American online streamer and media personality (born 1994)

Denzel Shaquille Dennis (born February 26, 1994), better known online as Duke Dennis, is an American YouTuber, online streamer, and media personality. Dennis is known for his content centered around NBA 2K, live streams, and being a member of the streamer collective, AMP.

== Early life ==
Dennis was born on February 26, 1994, in Greenville, South Carolina. His childhood involved living in various states, including Georgia and Alabama. During his high school years, Dennis participated in football and received multiple offers to play at the collegiate level. However, he opted to decline these opportunities.
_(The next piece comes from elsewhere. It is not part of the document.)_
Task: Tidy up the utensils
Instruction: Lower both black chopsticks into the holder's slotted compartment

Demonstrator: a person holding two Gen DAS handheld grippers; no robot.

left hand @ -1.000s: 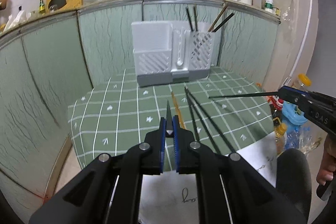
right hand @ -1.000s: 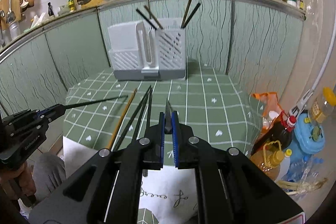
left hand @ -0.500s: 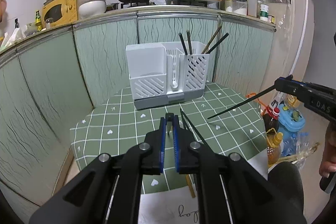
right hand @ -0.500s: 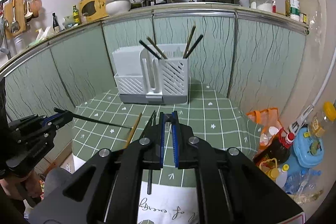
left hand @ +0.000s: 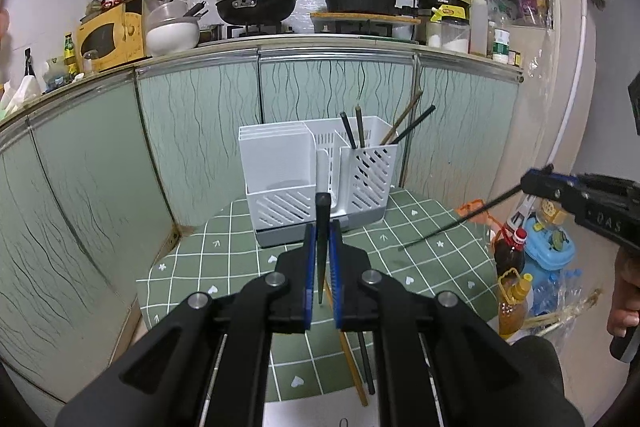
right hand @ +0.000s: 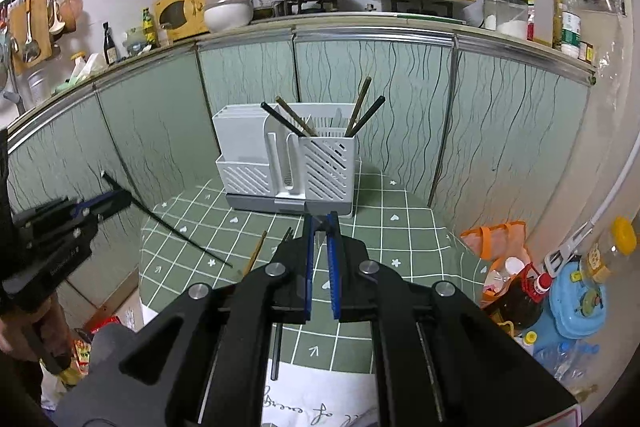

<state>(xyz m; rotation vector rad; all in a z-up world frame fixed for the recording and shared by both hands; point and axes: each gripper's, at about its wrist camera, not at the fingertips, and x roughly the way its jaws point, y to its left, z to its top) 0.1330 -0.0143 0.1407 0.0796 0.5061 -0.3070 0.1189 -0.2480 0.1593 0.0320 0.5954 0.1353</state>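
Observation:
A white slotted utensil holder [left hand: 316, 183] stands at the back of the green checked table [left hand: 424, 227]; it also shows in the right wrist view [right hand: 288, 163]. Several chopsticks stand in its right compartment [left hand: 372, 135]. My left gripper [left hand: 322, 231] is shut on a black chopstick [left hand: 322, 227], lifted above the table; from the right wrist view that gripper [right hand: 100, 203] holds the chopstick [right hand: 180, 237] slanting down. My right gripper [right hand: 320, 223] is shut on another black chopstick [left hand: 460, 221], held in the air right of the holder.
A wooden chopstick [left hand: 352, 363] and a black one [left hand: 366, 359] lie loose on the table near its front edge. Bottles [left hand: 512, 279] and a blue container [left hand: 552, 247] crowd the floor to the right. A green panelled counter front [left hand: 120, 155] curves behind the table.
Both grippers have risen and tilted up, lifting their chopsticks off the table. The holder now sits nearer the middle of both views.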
Following high school, Dennis enlisted in the United States Army in 2013. After completing basic training, he was stationed in Germany. He fulfilled a four-year contract, concluding his military service in 2017. Upon his discharge from the army, Dennis made a deliberate choice to pursue a full-time career in YouTube and content creation.

Dennis has two younger brothers, who have appeared in several of his videos. In late 2021, he showed his support for his family by purchasing a new home for his mother.

== Career ==

=== YouTube ===
Dennis initiated his content creation journey after completing his military service. He initially gained popularity by uploading videos related to the basketball simulation game NBA 2K17 on his YouTube channel. His channel experienced rapid growth, reaching 100,000 subscribers by 2018.

Currently, Dennis manages three YouTube channels: "Duke Dennis Gaming," which is his most subscribed channel, "DeeBlock Duke Dennis," and "Duke Dennis Live". His primary content continues to focus on the NBA 2K series, featuring gameplay, character builds, and strategic advice.

=== Twitch ===
Dennis started streaming on Twitch on March 3, 2016. While his YouTube content primarily focuses on gaming, his Twitch presence predominantly features "Just Chatting" content, although he occasionally streams other games like Call of Duty.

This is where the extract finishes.